DEFINITION: triple integral in cylindrical coordinates

Consider the cylindrical box (expressed in cylindrical coordinates)

\[B = \{(r, \theta, z)|a \leq r \leq b, \, \alpha \leq \theta \leq \beta, \, c \leq z \leq d\}.\]

If the function \(f(r, \theta, z)\) is continuous on \(B\) and if \((r_{ijk}^*, \theta_{ijk}^*, z_{ijk}^*)\) is any sample point in the cylindrical subbox \(B_{ijk} = |r_{i-1}, r_i| \times |\theta_{j-1}, \theta_j| \times |z_{k-1}, k_i|\) (Figure \(\PageIndex{2}\)), then we can define the triple integral in cylindrical coordinates as the limit of a triple Riemann sum, provided the following limit exists:

\[\lim_{l,m,n \rightarrow \infty} \sum_{i=1}^l \sum_{j=1}^m \sum_{k=1}^n f(r_{ijk}^*, \theta_{ijk}^*, z_{ijk}^*) \Delta r \Delta \theta \Delta z.\]

Theorem: Fubini’s Theorem in Cylindrical Coordinates

Suppose that \(g(x,y,z)\) is continuous on a rectangular box \(B\) which when described in cylindrical coordinates looks like \(B = \{(r,\theta,z) | a \leq r \leq b, \, \alpha \leq \theta \leq \beta, \, c \leq z \leq d\}\).

Then \(g(x,y,z) = g(r \, \cos \theta, r \, \sin \, \theta,z) = f(r, \theta,z)\) and

\[\iiint_B g(x,y,z)dV = \int_c^d \int_{\beta}^{\alpha} \int_a^b f(r, \theta, z) r \, dr \, d\theta \, dz.\]

Example \(\PageIndex{1}\): Evaluating a Triple Integral over a Cylindrical Box

Evaluate the triple integral

\[\iiint_B (zr \, \sin \, \theta) r \, dr \, d\theta \, dz\]

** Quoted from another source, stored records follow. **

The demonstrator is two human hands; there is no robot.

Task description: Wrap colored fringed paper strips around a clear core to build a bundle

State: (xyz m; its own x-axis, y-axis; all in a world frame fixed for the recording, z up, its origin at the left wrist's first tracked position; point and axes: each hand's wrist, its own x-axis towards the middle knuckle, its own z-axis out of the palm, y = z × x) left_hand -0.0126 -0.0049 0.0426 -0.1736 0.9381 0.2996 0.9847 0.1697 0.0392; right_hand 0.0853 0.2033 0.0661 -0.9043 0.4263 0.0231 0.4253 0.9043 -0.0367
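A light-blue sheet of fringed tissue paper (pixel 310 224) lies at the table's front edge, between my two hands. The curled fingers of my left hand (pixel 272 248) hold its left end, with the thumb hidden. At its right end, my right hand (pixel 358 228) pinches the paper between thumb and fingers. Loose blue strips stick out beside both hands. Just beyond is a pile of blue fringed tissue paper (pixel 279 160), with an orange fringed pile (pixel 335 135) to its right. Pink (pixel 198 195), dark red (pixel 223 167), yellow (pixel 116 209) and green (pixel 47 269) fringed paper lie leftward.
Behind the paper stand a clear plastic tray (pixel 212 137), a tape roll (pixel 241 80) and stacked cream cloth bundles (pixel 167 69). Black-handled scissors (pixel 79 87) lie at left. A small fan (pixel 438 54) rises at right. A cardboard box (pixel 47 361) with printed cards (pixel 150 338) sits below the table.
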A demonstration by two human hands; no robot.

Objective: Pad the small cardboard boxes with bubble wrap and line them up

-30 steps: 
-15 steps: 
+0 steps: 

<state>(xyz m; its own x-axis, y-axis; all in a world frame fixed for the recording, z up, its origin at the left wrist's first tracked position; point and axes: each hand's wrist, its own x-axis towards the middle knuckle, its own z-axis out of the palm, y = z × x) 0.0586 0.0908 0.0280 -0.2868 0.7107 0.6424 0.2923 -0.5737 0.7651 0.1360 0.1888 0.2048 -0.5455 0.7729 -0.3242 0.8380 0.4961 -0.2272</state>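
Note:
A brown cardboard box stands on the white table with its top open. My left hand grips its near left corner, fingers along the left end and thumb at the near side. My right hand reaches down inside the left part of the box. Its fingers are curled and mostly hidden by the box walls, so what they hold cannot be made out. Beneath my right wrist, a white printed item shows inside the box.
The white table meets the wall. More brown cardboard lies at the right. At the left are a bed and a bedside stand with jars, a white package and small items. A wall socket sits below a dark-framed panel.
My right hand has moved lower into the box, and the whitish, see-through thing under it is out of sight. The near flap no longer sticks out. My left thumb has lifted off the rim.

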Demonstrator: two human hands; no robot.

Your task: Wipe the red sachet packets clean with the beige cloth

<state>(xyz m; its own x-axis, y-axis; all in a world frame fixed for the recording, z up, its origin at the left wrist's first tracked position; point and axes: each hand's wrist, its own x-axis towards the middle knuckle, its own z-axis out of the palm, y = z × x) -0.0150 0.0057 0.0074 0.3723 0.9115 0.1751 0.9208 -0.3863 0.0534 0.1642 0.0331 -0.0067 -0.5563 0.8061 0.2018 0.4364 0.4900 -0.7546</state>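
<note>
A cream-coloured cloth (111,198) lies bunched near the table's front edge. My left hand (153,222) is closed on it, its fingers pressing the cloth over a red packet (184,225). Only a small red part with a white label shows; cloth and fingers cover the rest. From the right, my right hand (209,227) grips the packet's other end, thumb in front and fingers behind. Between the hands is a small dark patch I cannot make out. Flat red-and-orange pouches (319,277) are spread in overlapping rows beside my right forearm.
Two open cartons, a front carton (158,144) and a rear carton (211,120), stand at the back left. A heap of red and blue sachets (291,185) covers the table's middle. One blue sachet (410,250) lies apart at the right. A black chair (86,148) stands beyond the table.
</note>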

where the cylindrical box \(B\) is \(B = \{(r,\theta,z) |0 \leq r \leq 2, \, 0 \leq \theta \leq \pi/2, \, 0, \leq z \leq 4\}.\)

Solution

As stated in Fubini’s theorem, we can write the triple integral as the iterated integral

\[\iiint_B (zr \, \sin \, \theta) r \, dr \, d\theta \, dz = \int_{\theta=0}^{\theta=\pi/2} \int_{r=0}^{r=2} \int_{z=0}^{z=4} (zr \, \sin \, \theta) r \, dz \, dr \, d\theta.\]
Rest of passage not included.